I believe firmly in the powers of rewriting. Sometimes I write three or four drafts before I let someone read the play, because with each draft I can tell I’m getting closer to where I’m going. Sometimes I’ve gotten as far as I can with the first draft, and then I need collaborators to help shine a light on what the next set of drafts needs to be.

Finish this sentence: If I weren’t a playwright I would be…

If I weren’t a playwright I would be the person whose job it is to hug all the sheep, one by one, after they’ve been shorn. If this is not already a job, I would invent it.

What is something from outside of the theater world that inspires your theatrical writing?

I read more poetry than pretty much anything else. Richard Siken, Kaveh Akbar, Camille Rankine, Anne Carson, Donika Kelly, Ocean Vuong, Rebecca Lindenberg, etc.

How do you like to relax?

That word sounds so familiar… but I can’t quite place it.

What themes do you find yourself returning to in your writing?

The desire for transformation—of ourselves, of our world. What happens when we fail… or when we succeed. The inherent violence of certain social structures, and the specific kind of intimacy we create within them. Family—familial memory, legacy, how we position ourselves or are positioned within our families. Visibility—how we are seen by others, how we struggle to see ourselves. How we try to love each other, and all the ways in which that leads us down strange and twisty paths. That’s some of it, anyway.

Who is a current playwright you love, and why?

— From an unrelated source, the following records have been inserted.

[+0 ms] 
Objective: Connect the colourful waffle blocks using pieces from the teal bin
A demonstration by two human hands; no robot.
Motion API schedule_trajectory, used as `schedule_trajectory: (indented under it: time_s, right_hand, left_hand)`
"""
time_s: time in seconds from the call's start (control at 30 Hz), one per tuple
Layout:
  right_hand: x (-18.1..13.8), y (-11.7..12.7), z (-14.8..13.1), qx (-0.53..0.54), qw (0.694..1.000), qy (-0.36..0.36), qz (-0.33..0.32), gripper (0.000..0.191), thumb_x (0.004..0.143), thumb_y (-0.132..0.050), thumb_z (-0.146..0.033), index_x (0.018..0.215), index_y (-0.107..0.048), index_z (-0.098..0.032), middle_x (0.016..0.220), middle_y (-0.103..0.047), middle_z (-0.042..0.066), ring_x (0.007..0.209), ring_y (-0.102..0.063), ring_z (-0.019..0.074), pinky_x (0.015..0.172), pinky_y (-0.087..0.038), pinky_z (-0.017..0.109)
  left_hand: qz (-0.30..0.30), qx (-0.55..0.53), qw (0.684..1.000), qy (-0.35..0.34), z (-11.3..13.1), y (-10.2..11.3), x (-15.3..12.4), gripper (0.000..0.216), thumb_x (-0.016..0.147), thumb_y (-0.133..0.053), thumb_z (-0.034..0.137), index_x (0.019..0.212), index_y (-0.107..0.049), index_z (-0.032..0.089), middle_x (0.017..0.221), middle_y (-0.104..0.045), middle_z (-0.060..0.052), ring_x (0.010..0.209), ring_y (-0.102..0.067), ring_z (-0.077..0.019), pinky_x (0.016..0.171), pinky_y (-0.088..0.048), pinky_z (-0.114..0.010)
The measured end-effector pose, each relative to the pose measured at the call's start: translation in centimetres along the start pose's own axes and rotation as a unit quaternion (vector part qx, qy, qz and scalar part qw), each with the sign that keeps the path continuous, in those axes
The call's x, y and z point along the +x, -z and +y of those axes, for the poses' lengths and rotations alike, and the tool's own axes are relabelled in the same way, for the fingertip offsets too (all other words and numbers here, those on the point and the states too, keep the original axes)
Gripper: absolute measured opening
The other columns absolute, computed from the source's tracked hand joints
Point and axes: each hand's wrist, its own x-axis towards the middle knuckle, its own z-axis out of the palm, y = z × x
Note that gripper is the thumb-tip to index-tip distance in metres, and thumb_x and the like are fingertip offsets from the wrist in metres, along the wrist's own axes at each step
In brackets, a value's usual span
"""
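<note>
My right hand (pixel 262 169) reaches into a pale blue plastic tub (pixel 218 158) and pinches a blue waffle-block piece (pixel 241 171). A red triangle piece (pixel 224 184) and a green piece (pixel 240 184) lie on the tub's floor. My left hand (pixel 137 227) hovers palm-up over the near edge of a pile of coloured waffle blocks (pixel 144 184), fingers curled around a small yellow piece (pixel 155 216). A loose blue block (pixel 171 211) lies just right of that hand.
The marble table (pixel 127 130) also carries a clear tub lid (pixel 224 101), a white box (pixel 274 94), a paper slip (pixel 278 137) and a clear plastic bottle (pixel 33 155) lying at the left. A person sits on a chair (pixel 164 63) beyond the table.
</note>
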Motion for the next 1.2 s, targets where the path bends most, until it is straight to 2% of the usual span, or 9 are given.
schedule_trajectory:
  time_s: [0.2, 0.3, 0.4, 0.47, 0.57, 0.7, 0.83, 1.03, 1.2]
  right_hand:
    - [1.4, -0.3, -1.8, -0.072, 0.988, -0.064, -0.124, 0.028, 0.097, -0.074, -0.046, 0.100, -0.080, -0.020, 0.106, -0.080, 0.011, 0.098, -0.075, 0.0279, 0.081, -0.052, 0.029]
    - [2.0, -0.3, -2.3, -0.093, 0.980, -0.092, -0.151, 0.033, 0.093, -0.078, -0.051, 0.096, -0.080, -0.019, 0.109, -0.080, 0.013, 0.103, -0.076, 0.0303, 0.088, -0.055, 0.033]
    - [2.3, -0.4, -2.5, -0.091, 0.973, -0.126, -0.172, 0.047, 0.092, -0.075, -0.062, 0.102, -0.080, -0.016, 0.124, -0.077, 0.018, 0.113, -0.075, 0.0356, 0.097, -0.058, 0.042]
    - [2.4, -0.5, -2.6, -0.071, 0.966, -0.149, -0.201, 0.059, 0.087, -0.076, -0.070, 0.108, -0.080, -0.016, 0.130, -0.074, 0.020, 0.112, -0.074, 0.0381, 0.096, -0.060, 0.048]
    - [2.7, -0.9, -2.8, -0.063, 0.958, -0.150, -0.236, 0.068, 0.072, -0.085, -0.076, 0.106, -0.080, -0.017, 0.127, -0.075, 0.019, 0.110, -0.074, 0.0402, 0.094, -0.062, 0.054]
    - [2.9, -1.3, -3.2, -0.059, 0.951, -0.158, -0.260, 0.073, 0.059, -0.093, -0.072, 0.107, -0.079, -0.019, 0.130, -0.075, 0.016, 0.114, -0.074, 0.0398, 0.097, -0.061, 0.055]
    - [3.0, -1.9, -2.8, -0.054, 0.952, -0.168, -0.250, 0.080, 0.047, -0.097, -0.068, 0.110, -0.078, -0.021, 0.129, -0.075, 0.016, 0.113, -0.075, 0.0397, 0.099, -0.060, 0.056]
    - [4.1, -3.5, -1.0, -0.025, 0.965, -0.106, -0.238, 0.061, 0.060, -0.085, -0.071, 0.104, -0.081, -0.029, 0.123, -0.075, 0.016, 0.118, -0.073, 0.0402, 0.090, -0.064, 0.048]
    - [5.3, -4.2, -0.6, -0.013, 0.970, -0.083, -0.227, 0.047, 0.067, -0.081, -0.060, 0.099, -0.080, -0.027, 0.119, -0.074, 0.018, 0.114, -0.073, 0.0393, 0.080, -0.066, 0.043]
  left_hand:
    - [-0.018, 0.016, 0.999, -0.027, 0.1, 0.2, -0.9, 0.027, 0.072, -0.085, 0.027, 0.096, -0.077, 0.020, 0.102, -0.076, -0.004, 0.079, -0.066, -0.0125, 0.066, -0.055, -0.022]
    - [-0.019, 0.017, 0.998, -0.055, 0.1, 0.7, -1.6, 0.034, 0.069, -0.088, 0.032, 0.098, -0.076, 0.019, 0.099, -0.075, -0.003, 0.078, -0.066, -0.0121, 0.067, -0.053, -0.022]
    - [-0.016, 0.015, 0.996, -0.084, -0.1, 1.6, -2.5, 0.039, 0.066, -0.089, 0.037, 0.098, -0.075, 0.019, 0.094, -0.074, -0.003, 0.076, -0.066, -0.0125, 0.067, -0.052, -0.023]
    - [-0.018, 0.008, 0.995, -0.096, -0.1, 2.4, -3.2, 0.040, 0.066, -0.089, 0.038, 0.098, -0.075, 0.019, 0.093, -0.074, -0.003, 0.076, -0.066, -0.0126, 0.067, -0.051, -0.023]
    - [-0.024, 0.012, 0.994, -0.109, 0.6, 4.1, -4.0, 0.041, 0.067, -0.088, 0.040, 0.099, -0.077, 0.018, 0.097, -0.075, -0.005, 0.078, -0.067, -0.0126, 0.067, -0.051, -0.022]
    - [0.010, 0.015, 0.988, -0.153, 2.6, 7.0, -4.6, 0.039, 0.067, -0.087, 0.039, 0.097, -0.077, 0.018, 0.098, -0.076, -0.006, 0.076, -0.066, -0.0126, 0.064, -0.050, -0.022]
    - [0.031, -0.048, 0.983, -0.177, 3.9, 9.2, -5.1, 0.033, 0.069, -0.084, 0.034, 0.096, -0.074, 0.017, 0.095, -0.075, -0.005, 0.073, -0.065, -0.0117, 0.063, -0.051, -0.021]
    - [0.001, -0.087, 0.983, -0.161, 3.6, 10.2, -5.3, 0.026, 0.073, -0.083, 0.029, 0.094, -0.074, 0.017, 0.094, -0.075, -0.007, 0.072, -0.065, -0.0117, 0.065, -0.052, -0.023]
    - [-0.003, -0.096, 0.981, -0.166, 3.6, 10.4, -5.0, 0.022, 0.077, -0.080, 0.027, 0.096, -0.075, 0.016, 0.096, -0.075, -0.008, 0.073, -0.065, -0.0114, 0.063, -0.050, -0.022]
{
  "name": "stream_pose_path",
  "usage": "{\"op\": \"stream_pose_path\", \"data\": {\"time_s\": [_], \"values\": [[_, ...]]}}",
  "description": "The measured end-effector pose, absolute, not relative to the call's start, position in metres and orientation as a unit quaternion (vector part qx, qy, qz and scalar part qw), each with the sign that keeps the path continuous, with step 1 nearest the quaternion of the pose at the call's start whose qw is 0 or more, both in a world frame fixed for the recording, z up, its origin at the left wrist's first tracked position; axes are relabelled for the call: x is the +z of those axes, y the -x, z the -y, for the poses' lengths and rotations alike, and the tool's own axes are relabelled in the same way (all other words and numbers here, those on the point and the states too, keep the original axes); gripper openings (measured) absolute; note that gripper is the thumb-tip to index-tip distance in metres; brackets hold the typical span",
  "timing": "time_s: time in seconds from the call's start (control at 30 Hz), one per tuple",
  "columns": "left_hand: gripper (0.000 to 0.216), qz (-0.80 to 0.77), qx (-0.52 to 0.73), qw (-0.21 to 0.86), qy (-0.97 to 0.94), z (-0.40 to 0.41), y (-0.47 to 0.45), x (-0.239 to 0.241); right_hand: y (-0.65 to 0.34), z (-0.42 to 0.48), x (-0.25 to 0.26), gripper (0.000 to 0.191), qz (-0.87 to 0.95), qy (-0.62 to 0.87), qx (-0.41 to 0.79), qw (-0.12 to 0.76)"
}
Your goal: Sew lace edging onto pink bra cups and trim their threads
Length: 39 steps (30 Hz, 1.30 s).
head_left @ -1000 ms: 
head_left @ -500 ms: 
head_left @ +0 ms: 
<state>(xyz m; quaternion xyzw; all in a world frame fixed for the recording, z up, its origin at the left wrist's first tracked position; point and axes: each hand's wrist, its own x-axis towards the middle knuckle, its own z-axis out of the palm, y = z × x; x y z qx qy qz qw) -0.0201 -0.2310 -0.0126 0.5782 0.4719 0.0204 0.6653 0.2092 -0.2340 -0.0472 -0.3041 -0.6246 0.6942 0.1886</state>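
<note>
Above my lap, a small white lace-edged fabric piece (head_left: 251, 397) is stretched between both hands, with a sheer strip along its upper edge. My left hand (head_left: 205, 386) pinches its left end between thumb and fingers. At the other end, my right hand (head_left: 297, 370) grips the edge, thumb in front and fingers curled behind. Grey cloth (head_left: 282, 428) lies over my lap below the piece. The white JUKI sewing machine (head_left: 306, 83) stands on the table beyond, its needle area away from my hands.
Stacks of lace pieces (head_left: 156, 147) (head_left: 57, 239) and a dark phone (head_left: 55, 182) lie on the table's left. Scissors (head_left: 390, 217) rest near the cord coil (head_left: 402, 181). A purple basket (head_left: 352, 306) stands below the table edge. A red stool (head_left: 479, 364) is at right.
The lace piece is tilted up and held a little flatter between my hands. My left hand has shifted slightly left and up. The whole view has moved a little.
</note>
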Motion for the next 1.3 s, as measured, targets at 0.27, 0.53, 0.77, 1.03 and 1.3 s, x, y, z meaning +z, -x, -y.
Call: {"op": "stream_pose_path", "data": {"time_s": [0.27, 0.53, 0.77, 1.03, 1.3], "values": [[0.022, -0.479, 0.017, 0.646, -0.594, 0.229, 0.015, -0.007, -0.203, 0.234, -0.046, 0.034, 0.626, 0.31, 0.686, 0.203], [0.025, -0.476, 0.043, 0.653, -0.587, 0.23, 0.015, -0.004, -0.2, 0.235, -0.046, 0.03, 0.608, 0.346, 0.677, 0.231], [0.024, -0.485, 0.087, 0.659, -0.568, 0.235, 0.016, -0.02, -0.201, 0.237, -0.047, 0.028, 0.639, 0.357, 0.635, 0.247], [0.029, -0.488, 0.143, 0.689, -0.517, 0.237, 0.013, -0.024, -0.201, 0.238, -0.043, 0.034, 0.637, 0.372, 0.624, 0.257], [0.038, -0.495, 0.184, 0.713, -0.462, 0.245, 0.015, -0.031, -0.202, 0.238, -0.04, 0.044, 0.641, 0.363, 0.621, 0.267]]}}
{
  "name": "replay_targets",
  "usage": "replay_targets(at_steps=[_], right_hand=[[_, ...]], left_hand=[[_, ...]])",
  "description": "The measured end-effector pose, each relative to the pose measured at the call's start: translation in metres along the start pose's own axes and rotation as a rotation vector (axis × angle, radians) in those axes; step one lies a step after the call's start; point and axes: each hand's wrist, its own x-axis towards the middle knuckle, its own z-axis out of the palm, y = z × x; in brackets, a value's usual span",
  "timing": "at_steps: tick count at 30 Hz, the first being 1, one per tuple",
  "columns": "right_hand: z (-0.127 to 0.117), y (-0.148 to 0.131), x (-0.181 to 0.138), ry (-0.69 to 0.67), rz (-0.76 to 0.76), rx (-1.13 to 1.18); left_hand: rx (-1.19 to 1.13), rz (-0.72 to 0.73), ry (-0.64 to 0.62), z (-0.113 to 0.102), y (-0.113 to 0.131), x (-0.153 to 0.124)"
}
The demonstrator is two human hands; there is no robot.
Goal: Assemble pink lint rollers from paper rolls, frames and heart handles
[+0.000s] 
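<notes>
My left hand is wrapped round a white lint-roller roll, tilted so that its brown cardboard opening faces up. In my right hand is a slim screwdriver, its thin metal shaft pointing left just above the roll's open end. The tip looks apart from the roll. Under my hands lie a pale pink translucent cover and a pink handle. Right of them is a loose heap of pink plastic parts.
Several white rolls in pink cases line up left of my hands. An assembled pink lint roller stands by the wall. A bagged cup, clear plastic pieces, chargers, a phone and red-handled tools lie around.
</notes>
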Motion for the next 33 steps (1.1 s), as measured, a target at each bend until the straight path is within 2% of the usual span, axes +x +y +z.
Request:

Basil Kreimendahl is a brilliant writer—I’ve been a big fan for years, since we were getting our MFAs together at the Iowa Workshop. Basil’s work unapologetically takes place at the intersection of gender, class, and queerness, and Basil puts characters on stage that you don’t otherwise see. Sidewinders is one of my favorite plays on the planet—it is a queer Western that uses the territory of gender identity as the Wild West. Orange Julius is another play I love, about the relationship between a dying Vietnam veteran and his youngest child, Nut, who’s trans-masculine. I can’t think of any plays quite like Basil’s—these plays are vital, funny, sexy, heart-breaking and deeply human.